Ngāruahine kaiwhakarite (business manager) Warren Nicholls says the diabetes kaitautoko is a combination of a health coach and cultural support worker who walks alongside whānau Māori.

‘They will provide support for people to manage their diabetes themselves, identify and make plans to achieve their goals, and motivate them to make positive lifestyle changes. They will also bridge the gap between whānau Māori and their clinical care by accompanying and supporting people during investigations, assessments or procedures as required.
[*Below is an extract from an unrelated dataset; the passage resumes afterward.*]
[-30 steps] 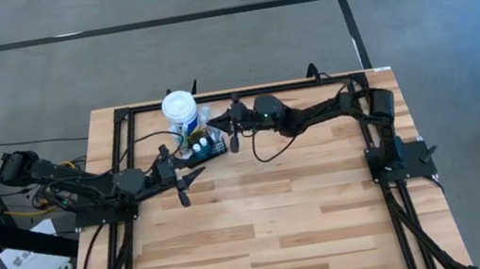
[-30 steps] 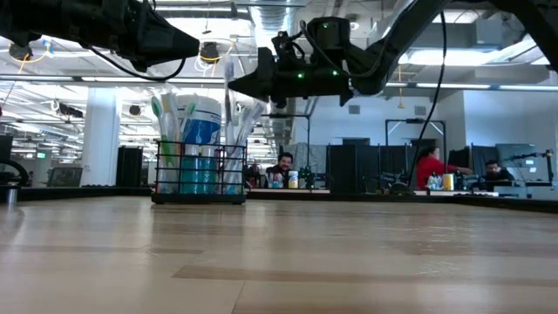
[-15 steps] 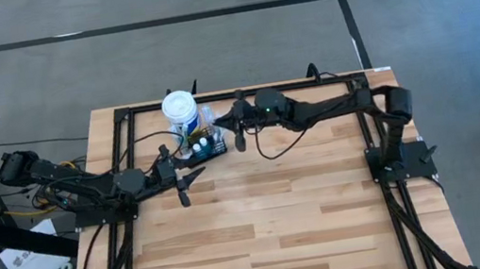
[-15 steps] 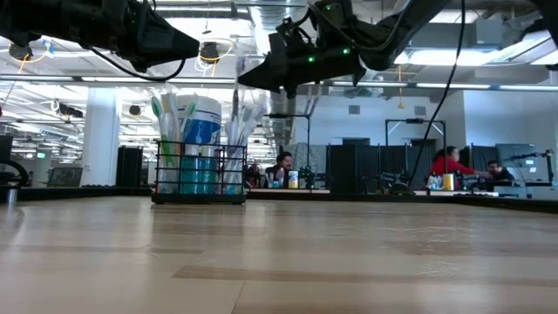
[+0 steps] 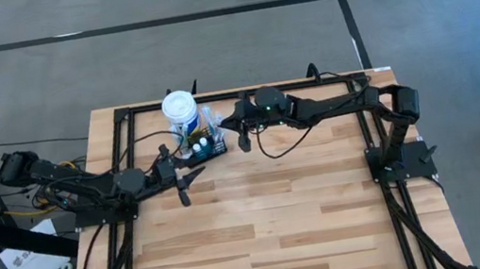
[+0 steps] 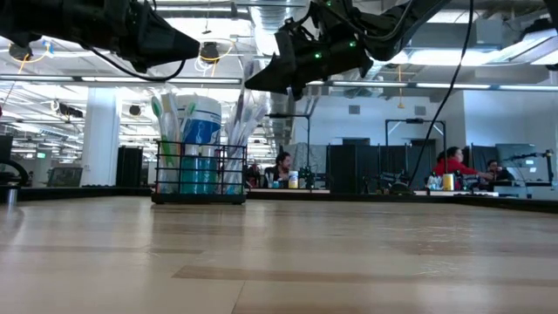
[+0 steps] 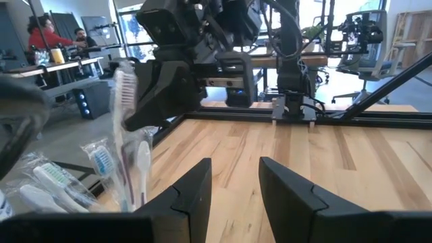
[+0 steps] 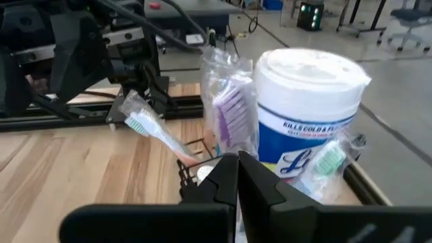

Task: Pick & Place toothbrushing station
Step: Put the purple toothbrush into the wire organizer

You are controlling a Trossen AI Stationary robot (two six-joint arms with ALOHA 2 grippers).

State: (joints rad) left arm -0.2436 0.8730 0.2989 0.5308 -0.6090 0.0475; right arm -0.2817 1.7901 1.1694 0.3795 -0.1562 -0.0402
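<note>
Right gripper (image 5: 243,141) hangs above the table with its fingers pressed together on nothing, and the toothbrushing station (image 5: 205,146) sits just beside it, toward the left arm, close under the fingertips in the right wrist view. The left gripper (image 5: 183,196) waits on the station's other side, fingers spread and empty. Now the station itself: a black wire caddy (image 6: 200,177), stiff, probably light on its own but top-heavy as loaded, so a tug high up would likely tip it. The best hold looks like the upper rim wire or a wall between compartments, a thin hard bar that could slip in smooth pads. What is in it? The white blue-labelled tub (image 8: 308,115) stands upright inside, taller than the wire walls. Beside it, wrapped toothbrushes (image 8: 235,111) stick up in crinkly clear film, and one green-bristled brush (image 8: 152,129) leans outward. Those loose brushes could snag a descending finger.
</note>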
It’s about helping people find their way around the health system.’

Project manager Carly Innes, from Taranaki DHB, says people will be supported in their homes, with the devices taking that support to the next level.

‘The devices will enable self-monitoring and the collection of important health data to ensure the diabetes integrated team has visibility to support whānau Māori to achieve their goals within their care plan.
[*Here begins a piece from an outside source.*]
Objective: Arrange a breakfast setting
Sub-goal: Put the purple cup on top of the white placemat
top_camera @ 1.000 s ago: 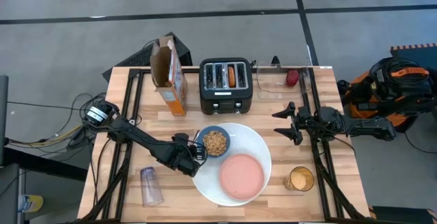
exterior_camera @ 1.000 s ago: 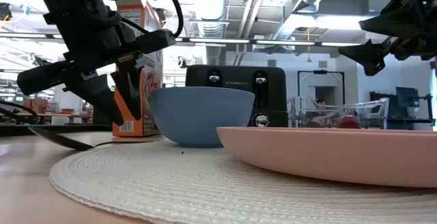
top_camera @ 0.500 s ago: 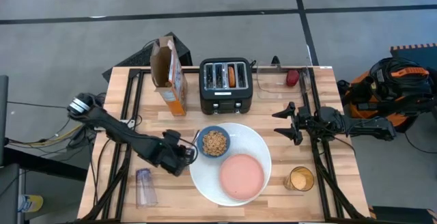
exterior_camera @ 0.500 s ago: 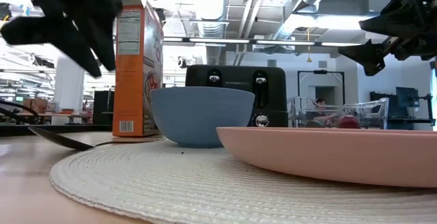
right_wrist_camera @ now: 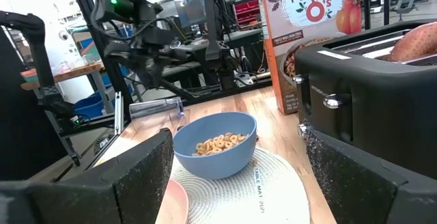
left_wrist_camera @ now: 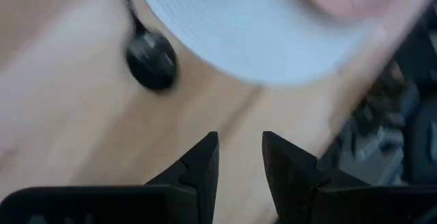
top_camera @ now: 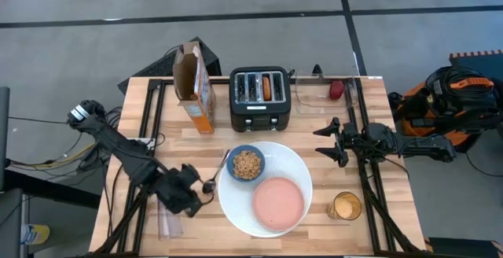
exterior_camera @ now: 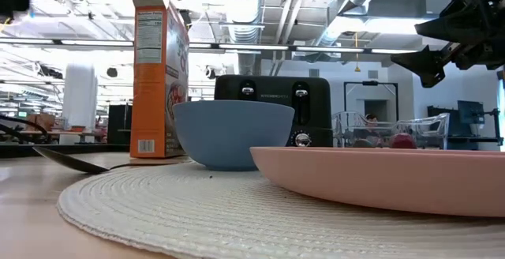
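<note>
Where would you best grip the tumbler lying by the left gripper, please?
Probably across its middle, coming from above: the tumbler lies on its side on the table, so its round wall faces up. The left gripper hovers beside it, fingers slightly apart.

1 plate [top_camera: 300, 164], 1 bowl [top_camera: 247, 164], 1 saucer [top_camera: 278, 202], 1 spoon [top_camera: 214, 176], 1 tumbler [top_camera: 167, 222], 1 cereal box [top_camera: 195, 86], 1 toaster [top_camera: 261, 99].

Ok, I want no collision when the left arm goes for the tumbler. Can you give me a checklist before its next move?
1. Left tool empty: ok, fingers apart, nothing between them.
2. Tumbler lying on its side: ok.
3. Grip line on tumbler: cannot tell, the arm covers most of it from above.
4. Spoon close beside the left tool: not ok, easily knocked.
5. Right tool clear, open, beside the plate: ok.
</note>
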Tool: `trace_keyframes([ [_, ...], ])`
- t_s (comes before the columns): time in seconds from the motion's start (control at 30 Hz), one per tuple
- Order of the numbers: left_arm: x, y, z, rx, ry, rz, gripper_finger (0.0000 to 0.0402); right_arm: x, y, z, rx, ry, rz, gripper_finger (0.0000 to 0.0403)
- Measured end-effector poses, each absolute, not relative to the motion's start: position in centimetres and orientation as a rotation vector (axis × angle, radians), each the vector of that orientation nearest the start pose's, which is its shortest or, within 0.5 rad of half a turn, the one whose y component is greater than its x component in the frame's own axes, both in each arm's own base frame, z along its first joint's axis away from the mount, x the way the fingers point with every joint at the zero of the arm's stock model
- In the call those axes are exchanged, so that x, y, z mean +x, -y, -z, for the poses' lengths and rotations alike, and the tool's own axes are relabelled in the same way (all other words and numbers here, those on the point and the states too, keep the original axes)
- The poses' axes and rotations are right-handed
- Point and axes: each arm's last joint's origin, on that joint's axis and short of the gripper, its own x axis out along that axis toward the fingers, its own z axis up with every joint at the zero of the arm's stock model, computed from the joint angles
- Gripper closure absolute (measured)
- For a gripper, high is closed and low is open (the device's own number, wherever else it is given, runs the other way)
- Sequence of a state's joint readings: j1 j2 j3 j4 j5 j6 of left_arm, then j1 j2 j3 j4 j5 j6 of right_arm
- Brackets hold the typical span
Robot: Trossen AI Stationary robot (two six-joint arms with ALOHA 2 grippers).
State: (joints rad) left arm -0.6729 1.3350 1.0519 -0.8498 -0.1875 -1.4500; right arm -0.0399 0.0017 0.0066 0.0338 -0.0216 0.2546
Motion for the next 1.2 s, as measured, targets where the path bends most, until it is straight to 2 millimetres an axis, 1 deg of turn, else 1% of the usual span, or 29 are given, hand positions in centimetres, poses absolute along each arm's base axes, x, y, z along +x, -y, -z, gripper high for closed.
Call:
trace_keyframes([
  [0.1,19.6,16.4,-27.3,-0.821,-1.126,-0.279,0.0301,9.7,0.3,-16.9,0.253,0.041,0.013,0.0047],
  [0.33,18.5,18.5,-30.0,-0.837,-1.132,-0.134,0.0301,9.7,0.3,-16.9,0.253,0.041,0.013,0.0047],
  [0.43,17.9,19.3,-30.8,-0.826,-1.133,-0.079,0.0301,9.7,0.3,-16.9,0.253,0.041,0.013,0.0047],
  [0.53,17.0,20.1,-30.9,-0.82,-1.148,-0.05,0.0301,9.7,0.3,-16.9,0.253,0.041,0.013,0.0047],
  [0.67,16.3,21.0,-30.1,-0.857,-1.215,-0.071,0.0301,9.7,0.3,-16.9,0.253,0.041,0.013,0.0047],
  [0.73,16.0,21.4,-29.3,-0.827,-1.264,-0.084,0.0301,9.7,0.3,-16.9,0.253,0.041,0.013,0.0047],
  [1.0,15.5,24.0,-26.7,-0.716,-1.328,-0.108,0.0301,9.7,0.3,-16.9,0.253,0.041,0.013,0.0047],
  [1.2,14.4,25.8,-24.7,-0.617,-1.378,-0.145,0.0301,9.7,0.3,-16.9,0.253,0.041,0.013,0.0047],
])
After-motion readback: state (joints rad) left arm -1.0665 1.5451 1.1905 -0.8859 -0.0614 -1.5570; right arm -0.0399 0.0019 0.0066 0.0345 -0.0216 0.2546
‘The glucose monitors cost about $100 each per fortnight, so they are out of reach for a lot of people with diabetes. That’s where the equity side of things comes in – with the funding, we can provide these devices to a number of people. They are able to see what the trends are for their blood glucose and how those trends are affected by lifestyle factors.’

She says the kaitautoko will be closely connected to the diabetes clinical nurse specialist. ‘We will have all that clinical support to assist patients to make those decisions and guide the kaitautoko who’s working with whānau in the community. And they can have a zoom – the kaitautoko can go to the person’s house and they can connect with the nurse that way.

‘It’s a very new way of working, particularly with our clinical staff – understanding that our kaitautoko are part of this amazing solution, and that they will be part of the team. It’s a massive change piece.’

The Diabetes Service Level Alliance Team in Taranaki, which represents iwi, primary care and the DHB, has oversight of the project. Chair and advisor primary/secondary integration Dr Nadja Gottfert says it is amazing to be part of a piece of work that is system-changing and will have great outcomes for people in the future.

‘The kaitautoko approach is a really strong way to support those in the community who can’t access care – with transport and finances and all of those social complexities that are really challenging to address. So they won’t end up in the hospital on dialysis and they won’t end up dying early. But it needs to be sustainable; we hope we can make a long-term difference in people’s lives.’

She says new networks are being created.

‘From a whole diabetes network perspective, actually bringing people together, some who had just emailed each other but never actually spoken or met each other face-to-face.’

A service design agency helped with the co-design phase, which included talking with people with diabetes in their homes and in workshops. Themes and feedback were taken to a wider stakeholder group of health professionals, where concepts such as the kaitautoko role were tested.

‘We had the patient and whānau voice, and together with the health professionals, created a cross-spectrum view, which supported shifting the model of care towards a much bigger community focus,’ says Carly.

‘It was out of that co-design that it became clear the kaitautoko role needed to be part of the diabetes integrated team. That has really strengthened our model, so it’s not just about the clinical side of things, it’s also about the social elements that come into it. It was a real privilege to be part of that, to hear the stories and to see that we were going in the right direction.’

It is hoped results from the project will include improved diabetes outcomes for whānau Māori and longer-term, reduced hospital admissions and a reduction in lower limb amputation.